Data section below:

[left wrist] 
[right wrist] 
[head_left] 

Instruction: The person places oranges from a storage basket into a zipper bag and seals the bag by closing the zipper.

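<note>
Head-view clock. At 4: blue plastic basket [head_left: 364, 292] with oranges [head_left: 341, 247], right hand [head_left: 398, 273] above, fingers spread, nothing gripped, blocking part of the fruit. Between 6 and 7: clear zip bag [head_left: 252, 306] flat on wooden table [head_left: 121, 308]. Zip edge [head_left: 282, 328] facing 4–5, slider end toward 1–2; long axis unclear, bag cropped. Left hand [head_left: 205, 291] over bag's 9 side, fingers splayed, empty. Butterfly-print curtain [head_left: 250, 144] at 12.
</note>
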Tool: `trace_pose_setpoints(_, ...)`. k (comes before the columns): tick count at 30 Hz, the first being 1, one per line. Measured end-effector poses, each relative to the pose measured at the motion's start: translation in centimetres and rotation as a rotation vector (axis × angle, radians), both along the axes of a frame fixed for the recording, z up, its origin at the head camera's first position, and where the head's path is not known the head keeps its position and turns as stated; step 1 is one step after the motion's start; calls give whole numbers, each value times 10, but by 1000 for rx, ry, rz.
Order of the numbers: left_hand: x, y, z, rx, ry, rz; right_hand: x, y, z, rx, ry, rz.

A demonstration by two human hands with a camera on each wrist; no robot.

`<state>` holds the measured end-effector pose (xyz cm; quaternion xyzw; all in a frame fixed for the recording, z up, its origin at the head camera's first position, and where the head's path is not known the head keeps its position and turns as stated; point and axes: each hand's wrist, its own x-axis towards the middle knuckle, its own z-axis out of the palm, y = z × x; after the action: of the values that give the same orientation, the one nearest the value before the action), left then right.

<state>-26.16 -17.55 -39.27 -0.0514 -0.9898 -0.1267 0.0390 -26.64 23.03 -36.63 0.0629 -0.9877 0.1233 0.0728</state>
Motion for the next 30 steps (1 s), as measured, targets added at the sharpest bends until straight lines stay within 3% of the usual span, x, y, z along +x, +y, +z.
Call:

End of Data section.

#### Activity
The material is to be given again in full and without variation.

#### Task output
[left wrist] 
[right wrist] 
[head_left] 

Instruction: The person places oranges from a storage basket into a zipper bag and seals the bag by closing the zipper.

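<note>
Head-view clock. At 4: blue plastic basket [head_left: 364, 292] with oranges [head_left: 341, 247], right hand [head_left: 398, 273] above, fingers spread, nothing gripped, blocking part of the fruit. Between 6 and 7: clear zip bag [head_left: 252, 306] flat on wooden table [head_left: 121, 308]. Zip edge [head_left: 282, 328] facing 4–5, slider end toward 1–2; long axis unclear, bag cropped. Left hand [head_left: 205, 291] over bag's 9 side, fingers splayed, empty. Butterfly-print curtain [head_left: 250, 144] at 12.
</note>
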Tool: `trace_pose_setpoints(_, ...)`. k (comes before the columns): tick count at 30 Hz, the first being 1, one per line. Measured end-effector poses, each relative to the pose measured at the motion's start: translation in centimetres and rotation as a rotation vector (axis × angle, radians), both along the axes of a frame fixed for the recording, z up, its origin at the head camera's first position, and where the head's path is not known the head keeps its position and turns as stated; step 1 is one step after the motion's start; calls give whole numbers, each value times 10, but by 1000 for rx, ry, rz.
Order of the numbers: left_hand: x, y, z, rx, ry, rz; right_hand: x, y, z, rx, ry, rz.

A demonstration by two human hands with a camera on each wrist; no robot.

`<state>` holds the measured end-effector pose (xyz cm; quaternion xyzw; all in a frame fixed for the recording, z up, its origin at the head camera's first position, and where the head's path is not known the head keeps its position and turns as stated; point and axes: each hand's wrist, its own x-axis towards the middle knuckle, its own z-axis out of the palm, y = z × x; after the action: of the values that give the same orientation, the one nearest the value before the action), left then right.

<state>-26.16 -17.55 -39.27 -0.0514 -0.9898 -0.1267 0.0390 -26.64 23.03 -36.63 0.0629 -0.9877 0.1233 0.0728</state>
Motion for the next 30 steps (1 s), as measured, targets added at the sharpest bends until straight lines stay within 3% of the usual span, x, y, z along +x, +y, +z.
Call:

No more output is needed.